(EXERCISE DATA begins)

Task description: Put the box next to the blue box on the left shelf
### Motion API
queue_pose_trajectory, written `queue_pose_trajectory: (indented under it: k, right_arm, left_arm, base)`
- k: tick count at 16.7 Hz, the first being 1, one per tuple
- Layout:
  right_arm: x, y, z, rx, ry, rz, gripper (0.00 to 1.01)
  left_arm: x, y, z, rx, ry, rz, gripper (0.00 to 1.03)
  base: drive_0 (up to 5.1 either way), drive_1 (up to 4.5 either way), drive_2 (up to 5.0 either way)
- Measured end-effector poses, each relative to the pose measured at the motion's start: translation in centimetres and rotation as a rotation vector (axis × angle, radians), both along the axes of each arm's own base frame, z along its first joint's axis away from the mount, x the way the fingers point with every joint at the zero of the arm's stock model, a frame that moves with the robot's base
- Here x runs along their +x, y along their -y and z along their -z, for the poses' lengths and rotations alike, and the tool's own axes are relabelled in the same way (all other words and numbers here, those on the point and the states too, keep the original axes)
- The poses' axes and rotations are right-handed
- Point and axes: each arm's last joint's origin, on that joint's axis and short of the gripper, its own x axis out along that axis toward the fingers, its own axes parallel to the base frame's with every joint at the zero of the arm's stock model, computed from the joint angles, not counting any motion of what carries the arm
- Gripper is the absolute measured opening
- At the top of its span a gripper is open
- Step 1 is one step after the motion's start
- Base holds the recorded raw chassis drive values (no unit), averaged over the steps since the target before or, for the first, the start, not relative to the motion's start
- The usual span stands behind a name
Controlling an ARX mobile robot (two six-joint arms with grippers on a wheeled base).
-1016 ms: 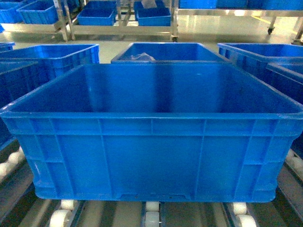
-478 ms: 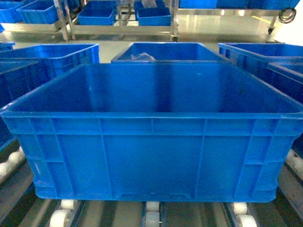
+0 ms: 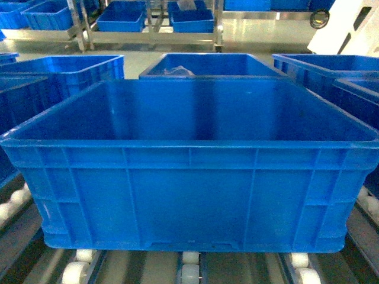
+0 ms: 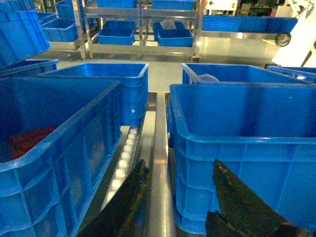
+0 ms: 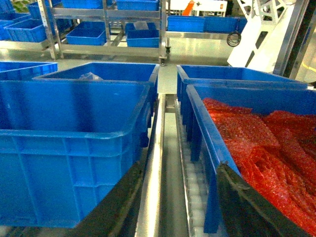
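Blue plastic all round: the box (image 3: 189,171) sits right in front of me on the shelf (image 3: 189,269), on its little white wheels. It is wide and looks empty inside, so I think it is not very heavy, but it is big and clumsy. The walls look hard and stiff, with ribs down the outside and a thick rim on top. The plastic looks smooth, so I think it could slip.

My left fingers (image 4: 180,197) are spread apart and hold nothing. They hang by the box's left near corner, over the grey rail. My right fingers (image 5: 180,207) are spread apart too and hold nothing. They are down by the gap on the box's right side, beside another blue box full of red stuff (image 5: 256,143).

I think one hand alone would tip it. The best place to hold is the thick rim, one hand on each side, so it stays level. The ribs under the rim may stop my fingers from sliding. On the wheels it should roll easily if I push it.
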Motion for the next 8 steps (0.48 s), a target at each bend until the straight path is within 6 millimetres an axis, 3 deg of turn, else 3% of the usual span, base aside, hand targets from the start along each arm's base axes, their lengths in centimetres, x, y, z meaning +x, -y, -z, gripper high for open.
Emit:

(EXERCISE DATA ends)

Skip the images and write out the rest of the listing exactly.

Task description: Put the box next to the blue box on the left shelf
### Motion API
queue_pose_trajectory, written `queue_pose_trajectory: (indented under it: k, right_arm, left_arm, base)`
- k: tick count at 16.7 Hz, the first being 1, one per tuple
- Layout:
  right_arm: x, y, z, rx, ry, rz, gripper (0.00 to 1.01)
  left_arm: x, y, z, rx, ry, rz, gripper (0.00 to 1.03)
  base: drive_0 (up to 5.1 either way), drive_1 (up to 4.5 either way), drive_2 (up to 5.0 either way)
- Measured end-effector poses, each relative to the pose measured at the motion's start: translation in centimetres and rotation as a rotation vector (axis × angle, radians), both along the axes of each arm's own base frame, z along its first joint's axis away from the mount, x the way the fingers point with every joint at the zero of the arm's stock model, a frame that moves with the robot's base
- Here x runs along their +x, y along their -y and z along their -z, for the poses' lengths and rotations alike, and the tool's own axes are relabelled in the same way (all other words and numbers here, those on the point and the states too, keep the original axes)
- The poses' axes and rotations are right-handed
- Point and axes: each arm's last joint's origin, on that joint's axis and short of the gripper, its own x axis out along that axis toward the fingers, its own axes parallel to the base frame's with every joint at the zero of the arm's stock model, computed from the joint angles, not counting any motion of what carries the arm
- Gripper is the absolute measured opening
- At the top of its span a gripper is open
- Step 1 is one step after the motion's start
- Base holds the recorded raw chassis drive values (no unit), averaged over the steps since the target before or, for the first, the start, not relative to the motion's start
- The usual span stands behind a name
Controlling an ARX mobile robot (two six-joint arms with grippers on a wheeled base).
-1016 ms: 
-478 ms: 
+0 ms: 
+0 ms: 
+0 ms: 
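Blue plastic all round: the box (image 3: 189,171) sits right in front of me on the shelf (image 3: 189,269), on its little white wheels. It is wide and looks empty inside, so I think it is not very heavy, but it is big and clumsy. The walls look hard and stiff, with ribs down the outside and a thick rim on top. The plastic looks smooth, so I think it could slip.

My left fingers (image 4: 180,197) are spread apart and hold nothing. They hang by the box's left near corner, over the grey rail. My right fingers (image 5: 180,207) are spread apart too and hold nothing. They are down by the gap on the box's right side, beside another blue box full of red stuff (image 5: 256,143).

I think one hand alone would tip it. The best place to hold is the thick rim, one hand on each side, so it stays level. The ribs under the rim may stop my fingers from sliding. On the wheels it should roll easily if I push it.
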Motion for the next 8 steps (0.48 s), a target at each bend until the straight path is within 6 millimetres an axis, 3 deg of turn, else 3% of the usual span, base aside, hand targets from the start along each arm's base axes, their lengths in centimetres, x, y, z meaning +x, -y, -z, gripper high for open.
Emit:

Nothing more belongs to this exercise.